On No Country for Old Men, A Film by Joel and Ethan Coen

Moss, Wells, and Chigurh* are all products of Vietnam in the novel. Their experience is contrasted with the Sheriff’s in the Second World War, and McCarthy’s not foolish enough to portray the former as a loss of innocence. In the film, Ed Tom does not confess his lack of heroism, nor does he mention being in the war at all, as far as I can remember. Wells has appeared to adapt to the prevailing norms, with his talk of being a day trader and his apparent pragmatism; but, in the novel, it is Chigurh who has become the model corporate citizen–efficient, principled, and dedicated.

The film elides this by cutting the scene where Chigurh returns the money and makes a business proposition of undeniable soundness to the investment concern. (I watched a matinee, and a plain-spoken gentleman behind me, whom I later heard extol the virtues of The Bucket List, disapproved of not knowing what became of the money.) That Carla Jean rejected the aleatory metaphysics of the coin flip in the film is an act of rebellion against the agent of fate not seen in the novel. (Nodding to David Hackett Fischer, they cast a Scottish actress to play Carla Jean. She reminded me somewhat of Annette O’Toole.)

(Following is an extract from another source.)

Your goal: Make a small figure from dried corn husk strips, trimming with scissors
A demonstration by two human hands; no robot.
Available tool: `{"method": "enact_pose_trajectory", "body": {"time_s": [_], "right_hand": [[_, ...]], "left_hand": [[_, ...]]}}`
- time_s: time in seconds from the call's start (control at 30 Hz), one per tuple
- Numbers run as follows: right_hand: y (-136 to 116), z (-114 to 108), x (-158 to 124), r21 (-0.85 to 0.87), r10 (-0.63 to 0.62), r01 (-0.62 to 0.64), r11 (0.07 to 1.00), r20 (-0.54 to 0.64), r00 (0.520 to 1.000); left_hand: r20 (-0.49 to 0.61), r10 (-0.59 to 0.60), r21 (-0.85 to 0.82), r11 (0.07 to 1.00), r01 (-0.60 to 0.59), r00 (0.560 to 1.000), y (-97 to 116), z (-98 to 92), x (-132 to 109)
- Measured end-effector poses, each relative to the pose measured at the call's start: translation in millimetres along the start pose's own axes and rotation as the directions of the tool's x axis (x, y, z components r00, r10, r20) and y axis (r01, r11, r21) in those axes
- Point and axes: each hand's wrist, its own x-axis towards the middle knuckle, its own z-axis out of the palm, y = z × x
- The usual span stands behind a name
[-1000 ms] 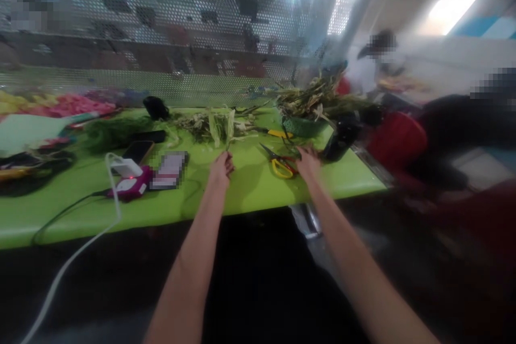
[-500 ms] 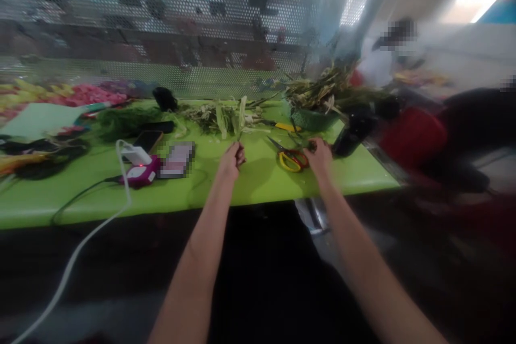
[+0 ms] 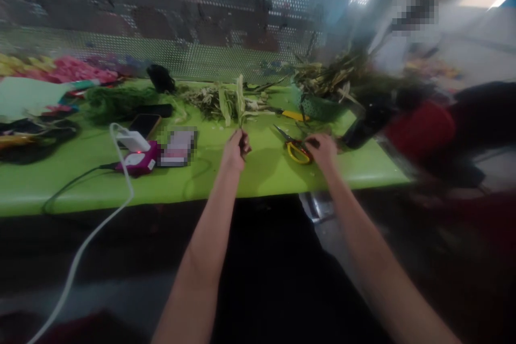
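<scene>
My left hand [image 3: 236, 150] is closed around the lower end of a pale green leafy stem [image 3: 241, 99], holding it upright above the lime-green table [image 3: 250, 172]. My right hand [image 3: 324, 150] rests on the table with its fingers on the handles of the yellow-handled scissors [image 3: 296, 148]; whether it grips them is unclear. The scissors lie flat, blades pointing away to the left. A pile of cut stems and leaves [image 3: 220, 101] lies just behind the held stem.
A green basket of dried foliage [image 3: 322, 94] stands at the back right beside a dark bottle [image 3: 365, 126]. A pink device with a white charger and cable [image 3: 135, 156], a phone [image 3: 145, 123] and coloured material [image 3: 60, 72] lie at the left. Another person [image 3: 411, 32] is at the far right.
My left hand has lifted the leafy stem upright off the pile. My right hand has shifted onto the scissor handles. The view has tilted slightly.
</scene>
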Motion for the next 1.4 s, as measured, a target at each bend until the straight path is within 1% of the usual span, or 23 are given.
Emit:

This association of the apocalyptic harbingers not with noseboned greenhaired punks but with Chirugh’s diagnosis of

“the prospect of outsized profits leads people to exaggerate their capabilities. In their minds. They pretend to themselves that they are in control of events where perhaps they are not. And it is always one’s stance upon uncertain ground that invites the attentions of one’s enemies. Or discourages it.” (253)

Is what makes No Country for Old Men, as a novel, more than the ham-fisted (think of Bloom entering Nighttown**) tent-revival it may seem at first to be. The film, in reducing the folksiness and increasing the canniness of our intermediary sheriff, eliminates both the evangelicalism and redeeming irony. Who does Chigurh most remind you of? G. Gordon Liddy and Ollie North. Or rather, he is an ideal type to which they aspired. Chigurh is in cuffs at the beginning because he wanted to extricate himself from them by pure will. (He had just killed a man in the parking lot of a bar [perhaps and grill] who had called him something insulting. This omitted scene may be where they got the idea for his haircut.)

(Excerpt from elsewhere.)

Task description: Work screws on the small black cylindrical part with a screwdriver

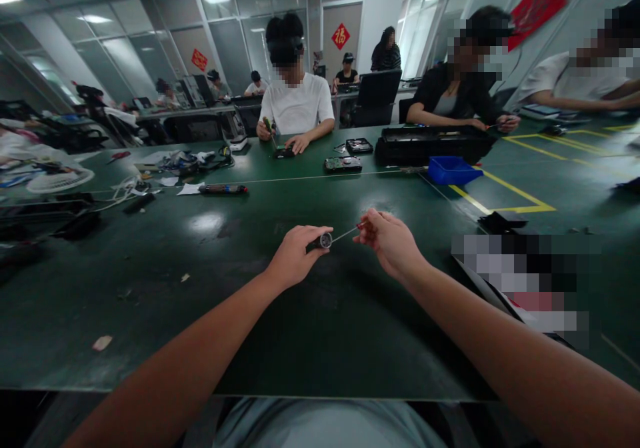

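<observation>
The left hand point(295, 255) curls its fingers and thumb around a short dark cylindrical handle point(320, 241) with a silvery end cap, gripping it firmly above the green table point(310, 341). A thin metal rod point(345, 235) runs out of that cap toward the right hand point(390, 241), whose thumb and forefinger pinch its far tip while the other fingers stay loosely bent. Both hands hover just over the tabletop, close together, the handle and rod spanning the small gap between them, near the middle of the table in front of the person. Both bare forearms reach in from the bottom edge. To the right, near the right forearm, lies a flat dark object point(501, 221), and beyond it a blue tray point(453, 169) sits beside yellow tape lines point(515, 195). Across the table a person in a white shirt point(297, 108) works on a small device, with a hard drive point(343, 164) lying well apart to their side. A long black case point(433, 145) stands before another seated person in dark clothes point(453, 95). Cables and scraps of paper point(189, 189) clutter the far left.
</observation>
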Demonstrator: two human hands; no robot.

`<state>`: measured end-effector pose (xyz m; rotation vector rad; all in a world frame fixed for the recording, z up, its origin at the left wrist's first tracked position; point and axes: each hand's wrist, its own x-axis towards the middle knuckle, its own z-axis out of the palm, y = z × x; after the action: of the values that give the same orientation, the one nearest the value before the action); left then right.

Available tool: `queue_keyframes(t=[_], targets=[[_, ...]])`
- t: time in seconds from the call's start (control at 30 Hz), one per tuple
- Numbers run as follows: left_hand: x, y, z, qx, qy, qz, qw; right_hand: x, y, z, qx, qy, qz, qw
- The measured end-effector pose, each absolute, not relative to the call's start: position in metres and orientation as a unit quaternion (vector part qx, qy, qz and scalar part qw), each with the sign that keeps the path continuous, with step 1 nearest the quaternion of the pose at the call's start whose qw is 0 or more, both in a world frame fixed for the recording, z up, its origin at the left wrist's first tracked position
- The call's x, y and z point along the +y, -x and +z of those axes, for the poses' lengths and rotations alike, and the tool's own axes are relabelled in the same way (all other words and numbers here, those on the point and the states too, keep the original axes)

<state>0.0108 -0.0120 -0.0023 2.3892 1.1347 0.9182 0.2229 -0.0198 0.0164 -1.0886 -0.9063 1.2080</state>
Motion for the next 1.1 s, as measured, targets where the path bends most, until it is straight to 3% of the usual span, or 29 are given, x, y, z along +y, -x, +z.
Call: queue_keyframes(t=[0.27,0.47,0.87,1.1], targets=[[-0.012,-0.012,0.0,0.426,-0.832,0.311,0.17,-0.019,-0.228,0.011,-0.516,0.478,0.361,0.612],[-0.012,-0.012,-0.001,0.435,-0.828,0.312,0.168,-0.032,-0.223,0.022,-0.635,0.496,0.238,0.543],[-0.008,-0.012,-0.004,0.437,-0.825,0.32,0.162,-0.033,-0.221,0.018,-0.636,0.453,0.316,0.539],[-0.009,-0.011,-0.001,0.44,-0.824,0.319,0.16,-0.038,-0.218,0.022,-0.65,0.494,0.25,0.521]])
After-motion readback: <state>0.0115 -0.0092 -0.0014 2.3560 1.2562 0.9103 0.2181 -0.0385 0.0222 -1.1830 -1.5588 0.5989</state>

I should also note that Garret Dillahunt’s revival of Jack McCall from Deadwood for Wendell (also the name of a homely town outside of Raleigh that’ll probably be where’d you stop for a damn sandwich if you were hungry on the drive back to Greenville from RDU) was just expressivist enough.

Also, Michael Wood suggests that Moss goes back to “add execution to the slaughter.” Does he think that Moss intends to drown the wolf-haunted survivor?

*I’ve just scanned back through the book, and I didn’t see a specific reference to this, but I think that Wells’s knowledge of him; and Chigurh’s improvisatory skills and training fits the general thriller mold of an ex-irregular working as a mercenary, hit man, etc.

**Went over this in seminar last night, with an eye toward its apocalyptic elements. I’m a bit skeptical of Gifford’s claim that Stephen was thinking of Hans Baldung’s drawings of Phyllis and Aristotle specifically at the beginning, however apt it may seem.